We were, in effect, regressing — walking backward, as it were, along one of those series of pictures depicting the evolution of humanity, from a hirsute Neanderthal brandishing a crude spear on the far left, to a man wearing a business suit on the far right.

Olivia and I were walking to meet her mom, Lisa, who was finishing a backpack trip with her friend, Meggan Hills.

The trail to Pine Lakes starts near the Cornucopia Lodge, about 11 miles north of Halfway. The distance to the lakes is about 7 miles.

But I have a hiking guidebook, published in 1969, that tells quite a different tale about this place, and trail.

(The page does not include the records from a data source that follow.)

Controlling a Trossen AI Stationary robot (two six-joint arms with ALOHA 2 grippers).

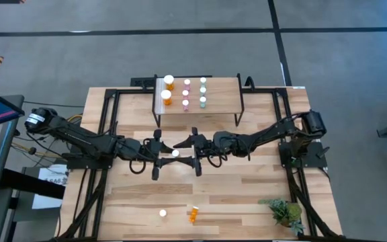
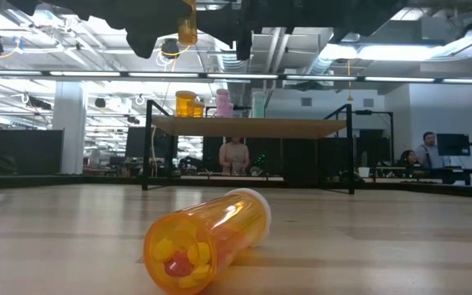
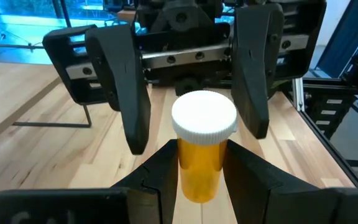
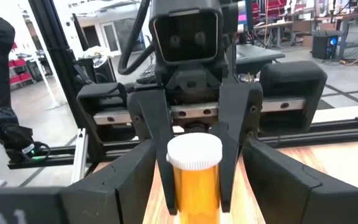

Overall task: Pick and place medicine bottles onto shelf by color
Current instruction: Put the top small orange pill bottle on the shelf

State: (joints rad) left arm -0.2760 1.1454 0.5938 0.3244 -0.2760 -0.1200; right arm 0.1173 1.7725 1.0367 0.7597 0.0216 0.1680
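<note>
The left gripper (image 1: 161,154) hung over the middle of the table (image 1: 247,195), fingers pinching an orange bottle (image 1: 175,154) by its body, just under the white cap. It looked like a handover in mid-air, because the bottle stood upright between the two arms and well clear of the wood. In the left wrist view the bottle (image 3: 202,155) showed a plain amber body and a ribbed white cap, squeezed on both sides by the near fingers (image 3: 160,177).

Facing it, the right gripper (image 1: 195,152) waited with its fingers spread wide either side of the bottle and apart from it. Probably that gap was there so it could close on the bottle and carry it to the far side.

Far of the two arms stood the shelf (image 1: 224,101), a light wooden platform on black legs. Bottles stood on it in rows by colour: orange ones (image 1: 168,90) on the left, pink ones (image 1: 186,93) beside them, green ones (image 1: 203,92) to the right.

Near the front edge an orange bottle (image 1: 193,214) lay on its side, pills visible inside in the low view, and a white-capped one (image 1: 162,214) stood to its left. A small green plant (image 1: 285,212) sat at the near right corner.
</note>
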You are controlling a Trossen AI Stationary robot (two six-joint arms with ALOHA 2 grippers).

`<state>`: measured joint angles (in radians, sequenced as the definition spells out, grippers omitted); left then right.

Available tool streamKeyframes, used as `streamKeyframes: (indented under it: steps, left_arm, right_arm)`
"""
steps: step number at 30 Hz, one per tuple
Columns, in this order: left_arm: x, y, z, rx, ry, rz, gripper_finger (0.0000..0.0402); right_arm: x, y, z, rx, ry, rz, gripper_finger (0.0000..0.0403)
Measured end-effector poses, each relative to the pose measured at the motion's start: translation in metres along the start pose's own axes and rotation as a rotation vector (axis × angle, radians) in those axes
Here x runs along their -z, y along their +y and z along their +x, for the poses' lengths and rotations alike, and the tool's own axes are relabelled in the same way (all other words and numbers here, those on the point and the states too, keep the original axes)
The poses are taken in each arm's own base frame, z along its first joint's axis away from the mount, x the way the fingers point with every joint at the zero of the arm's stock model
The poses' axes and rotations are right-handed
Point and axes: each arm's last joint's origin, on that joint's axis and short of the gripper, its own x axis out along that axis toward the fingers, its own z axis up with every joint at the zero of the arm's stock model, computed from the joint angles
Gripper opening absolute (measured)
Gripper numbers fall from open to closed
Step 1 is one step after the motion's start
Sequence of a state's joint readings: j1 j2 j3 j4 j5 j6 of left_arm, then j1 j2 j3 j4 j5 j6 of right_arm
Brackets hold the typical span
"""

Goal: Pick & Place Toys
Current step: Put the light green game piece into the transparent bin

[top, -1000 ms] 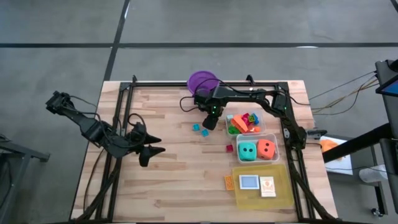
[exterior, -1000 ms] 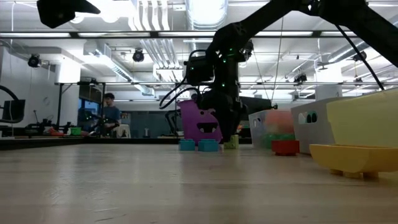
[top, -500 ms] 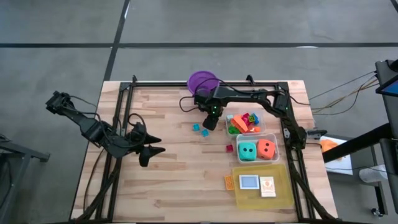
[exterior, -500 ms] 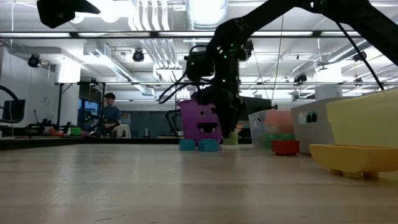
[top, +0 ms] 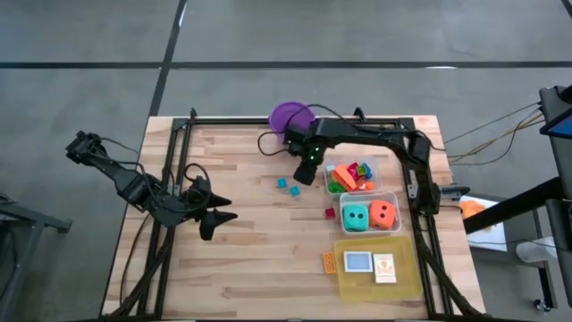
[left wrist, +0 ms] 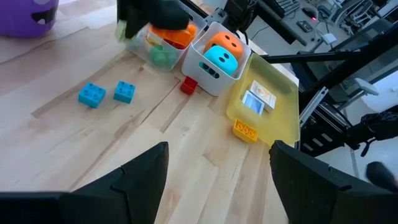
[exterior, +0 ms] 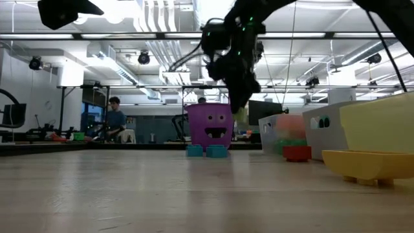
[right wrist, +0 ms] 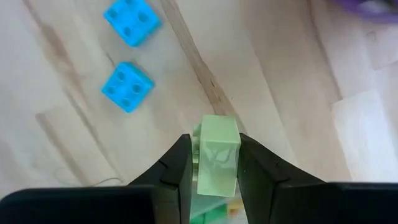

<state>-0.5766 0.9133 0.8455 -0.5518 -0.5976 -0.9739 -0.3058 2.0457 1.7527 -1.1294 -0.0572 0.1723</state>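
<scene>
The right gripper (right wrist: 214, 163) is pinched on a pale green block (right wrist: 217, 154), holding it up off the table beside the purple bucket (top: 289, 115) and above the bare wood where two blue blocks (right wrist: 127, 86) lie loose. From here it looks like the carrying step: the piece is picked and in the air, not yet set down anywhere. The clear tub (top: 352, 175) of mixed bright pieces sits just to the right of the gripper, with the second tub holding the teal die (top: 356, 216) and orange die (top: 383, 212) nearer the front, and the yellow tray (top: 404, 279) with cards beyond that. The next move calls for swinging over whichever container is meant and letting go only once squarely above it. The left gripper (top: 214, 218) waits well apart on the left side, fingers spread, holding nothing.
</scene>
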Motion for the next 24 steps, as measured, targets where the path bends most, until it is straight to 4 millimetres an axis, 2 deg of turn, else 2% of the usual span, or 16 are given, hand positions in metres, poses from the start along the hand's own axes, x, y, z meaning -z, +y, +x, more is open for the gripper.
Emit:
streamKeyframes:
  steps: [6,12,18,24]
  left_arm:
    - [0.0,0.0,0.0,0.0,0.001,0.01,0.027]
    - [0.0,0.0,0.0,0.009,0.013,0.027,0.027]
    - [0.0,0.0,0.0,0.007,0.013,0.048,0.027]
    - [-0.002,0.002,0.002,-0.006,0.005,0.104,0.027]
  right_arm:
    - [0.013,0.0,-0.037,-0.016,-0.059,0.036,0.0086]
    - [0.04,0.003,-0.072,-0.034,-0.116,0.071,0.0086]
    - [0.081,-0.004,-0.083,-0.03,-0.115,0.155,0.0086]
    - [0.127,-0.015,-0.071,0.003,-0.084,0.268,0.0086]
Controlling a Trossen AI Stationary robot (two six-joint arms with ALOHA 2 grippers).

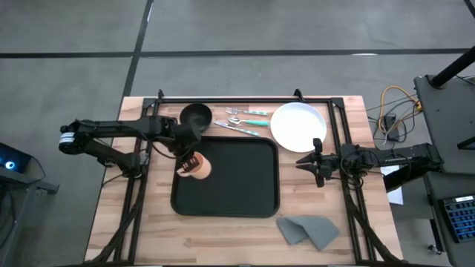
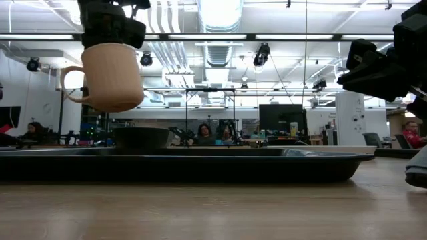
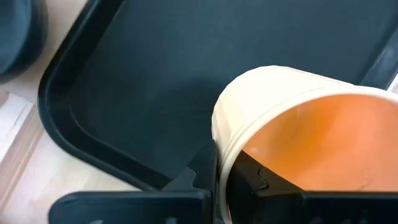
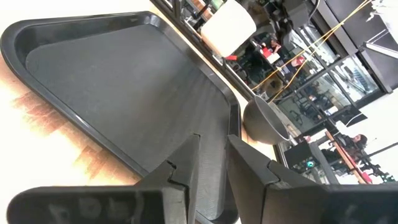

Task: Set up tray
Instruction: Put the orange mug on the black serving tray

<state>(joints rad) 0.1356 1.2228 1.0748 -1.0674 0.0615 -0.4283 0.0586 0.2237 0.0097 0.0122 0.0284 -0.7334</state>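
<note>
Left gripper (image 1: 189, 164) clamped on cup (image 1: 199, 167), held above bare tray (image 1: 245, 185); plate (image 1: 298, 126), bowl (image 1: 196, 116), cutlery (image 1: 245, 119) outside it, unplaced.

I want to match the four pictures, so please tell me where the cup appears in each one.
High view: cup at the tray's left edge, in the left hand.
Low view: upper left, raised above the tray.
Left wrist view: lower right.
Right wrist view: top centre.
Shared landmark: the tray.
</note>
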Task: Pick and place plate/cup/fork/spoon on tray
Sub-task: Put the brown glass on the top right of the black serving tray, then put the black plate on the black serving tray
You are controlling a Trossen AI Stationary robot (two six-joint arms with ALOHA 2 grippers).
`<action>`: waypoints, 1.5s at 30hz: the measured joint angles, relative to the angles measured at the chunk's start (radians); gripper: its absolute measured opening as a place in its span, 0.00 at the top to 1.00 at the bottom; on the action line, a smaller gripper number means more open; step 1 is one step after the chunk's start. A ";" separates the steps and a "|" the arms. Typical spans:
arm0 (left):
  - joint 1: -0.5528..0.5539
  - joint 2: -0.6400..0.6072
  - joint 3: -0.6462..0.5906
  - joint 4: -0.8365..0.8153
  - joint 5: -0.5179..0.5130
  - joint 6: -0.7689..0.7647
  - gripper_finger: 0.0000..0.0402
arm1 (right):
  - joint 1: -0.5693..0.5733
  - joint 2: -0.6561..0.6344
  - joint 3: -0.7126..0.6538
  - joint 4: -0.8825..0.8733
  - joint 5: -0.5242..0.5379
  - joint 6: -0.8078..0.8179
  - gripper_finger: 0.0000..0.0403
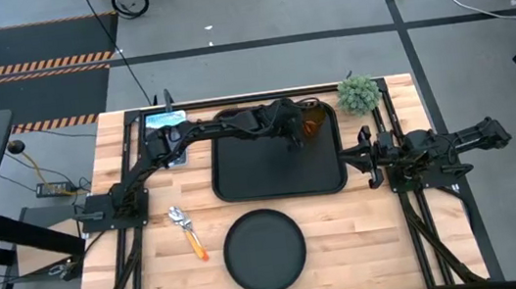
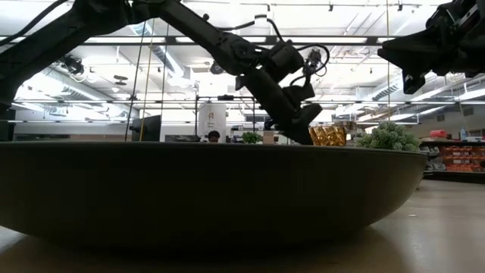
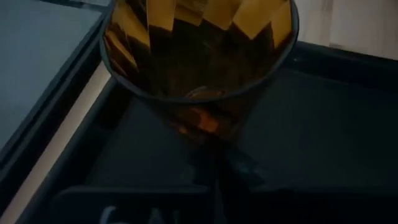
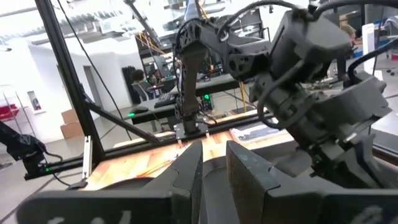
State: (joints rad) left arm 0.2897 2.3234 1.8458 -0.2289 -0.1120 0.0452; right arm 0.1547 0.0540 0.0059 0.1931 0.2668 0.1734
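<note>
The plate (image 1: 265,251) lay at the table's near edge: stiff, best pinched at its rim. Toward the far edge, the left gripper (image 1: 298,131) had its jaws around the light, slippery cup (image 1: 313,122) over the tray (image 1: 279,167); their grip was unclear. The right gripper (image 1: 366,157) waited, jaws slightly parted.

High view is looking straight down over the whole bench (image 1: 349,242). Low view is sitting at bench height, hard against the plate (image 2: 212,189) (both views sharing it).
</note>
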 joint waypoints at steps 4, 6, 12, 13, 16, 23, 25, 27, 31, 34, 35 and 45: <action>0.000 0.001 0.000 0.046 0.000 -0.008 0.97 | 0.000 0.000 0.000 0.010 0.000 0.000 0.81; 0.000 0.001 0.000 0.082 0.000 -0.008 0.97 | 0.000 0.000 0.000 0.012 0.000 0.000 0.81; 0.007 0.001 0.000 0.119 0.000 0.000 0.97 | 0.000 0.000 0.000 0.015 0.000 0.000 0.81; 0.010 0.001 0.000 0.118 0.000 0.000 0.97 | 0.000 0.000 0.000 0.015 0.000 0.000 0.81; 0.016 0.001 0.000 0.097 0.000 -0.001 0.97 | 0.000 0.000 0.000 0.015 0.000 0.000 0.81; 0.016 0.001 0.001 0.122 0.004 0.021 0.97 | 0.000 0.000 0.000 0.015 0.000 0.000 0.81; 0.016 -0.004 0.002 0.085 0.022 0.024 0.97 | 0.000 0.000 0.000 0.015 0.000 0.000 0.81; 0.010 -0.023 0.000 0.008 0.064 0.022 0.97 | 0.000 0.000 0.000 0.015 0.000 0.000 0.81; -0.025 -0.093 0.002 -0.107 0.075 0.053 0.97 | 0.000 0.000 0.000 0.015 0.000 0.000 0.81; -0.066 -0.123 0.003 -0.210 0.080 0.078 0.97 | 0.000 0.000 0.000 0.015 0.000 0.000 0.81; -0.079 -0.129 0.002 -0.244 0.083 0.080 0.97 | 0.000 0.000 0.000 0.015 0.000 0.000 0.81; -0.215 -0.157 -0.070 -0.433 0.081 0.150 0.97 | 0.000 0.000 0.000 0.015 0.000 0.000 0.81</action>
State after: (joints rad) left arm 0.0750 2.1663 1.7757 -0.6614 -0.0308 0.1955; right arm 0.1543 0.0540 0.0059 0.2080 0.2668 0.1734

“100 Oregon Hiking Trails” by Don and Roberta Lowe is a classic, and probably the first example, at least from Oregon, of the type of hiking guide that has become ubiquitous in the decades since we decided as a society that walking in the woods, depriving ourselves of central heating and become quite smelly besides, constituted a vacation rather than a disaster likely to involve cannibalism.

The Lowes included the Pine Lakes trail among their 100, the key difference being that in the late 1960s the trailhead was not at Cornucopia but rather 2 miles farther up Pine Creek, at the Queen of the West Mine.

In the normal sequence of events we would expect the opposite. We would expect that over half a century the road would have been bulldozed deeper into the mountains, making for a shorter hike — which is to say an easier one.

Indeed, something very much like that happened around here, and involving a much more prominent road than the one along Pine Creek.

In the late 1960s Highway 30, a two-lane route, was the thoroughfare through Northeastern Oregon. But over the next decade or so the highway was supplanted by Interstate 84, which was officially completed on July 3, 1980.

This is the familiar trajectory of 20th century America — if two lanes are good then surely four lanes are better.

(And considering the increase in traffic volumes, the doubling of lanes, if not trebling, in most cases is warranted.)

The transition along Pine Creek from road to footpath is of course a minor episode by comparison — a road to an abandoned gold mine hardly rates with a freeway that’s part of the great network of auto arterials that carry the lifeblood of America’s economy hither and yon.

Yet it occurred to me, as Olivia and I trudged up the path, that the fate of the Queen of the West road is not unique in Baker County.

There are a few roads on the east side of the Elkhorns, northwest of Baker City, that have degraded so severely over the past several decades that they’re impassable to most vehicles.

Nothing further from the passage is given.